→ **EXERCISE DESCRIPTION**:
Set down each line of the material that follows exactly, and leave its pictures out.

→ **DATA BELOW**:
*** Block opens ***
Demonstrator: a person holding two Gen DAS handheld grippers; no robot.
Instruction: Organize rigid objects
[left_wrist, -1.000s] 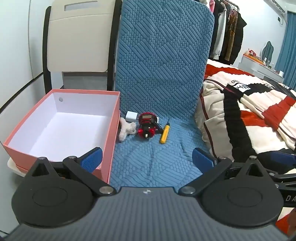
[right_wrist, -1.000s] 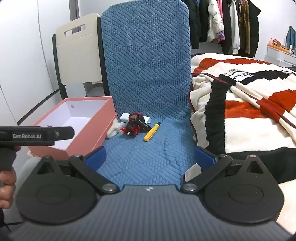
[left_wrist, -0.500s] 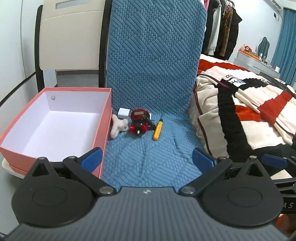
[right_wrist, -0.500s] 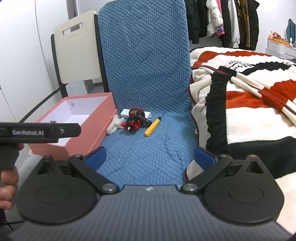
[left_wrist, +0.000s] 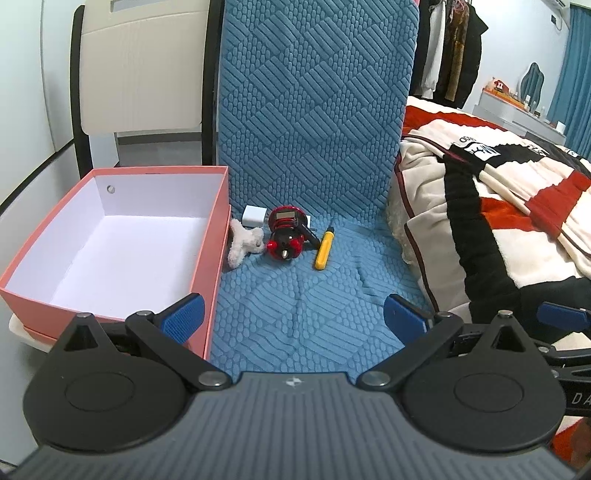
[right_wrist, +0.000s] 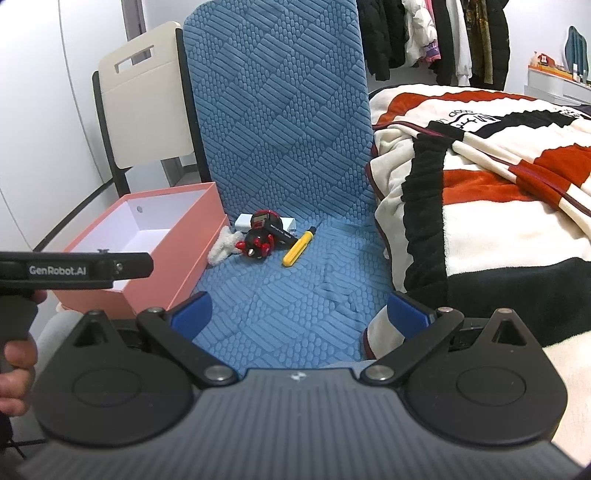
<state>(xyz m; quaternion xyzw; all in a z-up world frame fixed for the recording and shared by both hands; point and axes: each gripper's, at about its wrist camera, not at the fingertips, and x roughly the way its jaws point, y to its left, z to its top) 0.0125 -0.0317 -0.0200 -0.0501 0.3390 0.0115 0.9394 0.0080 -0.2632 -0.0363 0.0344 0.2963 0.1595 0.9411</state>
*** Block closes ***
→ **REPLY TO THE EXERCISE**:
Demonstrator: a person holding two Gen DAS handheld grippers; no robot.
Instruction: Organize rigid objects
[left_wrist, -1.000s] 
[right_wrist, -1.000s] 
[left_wrist, -0.500s] 
[right_wrist, -0.500s] 
[left_wrist, +0.000s] 
[right_wrist, +0.000s] 
<state>(xyz m; quaternion xyzw; all in a z-up world frame fixed for the recording and shared by both hands; point and axes: each gripper's, at about its wrist camera, not at the fingertips, and x roughly the way its jaws point, y to its left, z to its top) 0.0125 -0.0317 -0.0200 -0.0501 0.3390 0.0115 0.9394 0.0080 -0.2632 -0.0363 0.0344 0.2963 0.1595 0.9411</state>

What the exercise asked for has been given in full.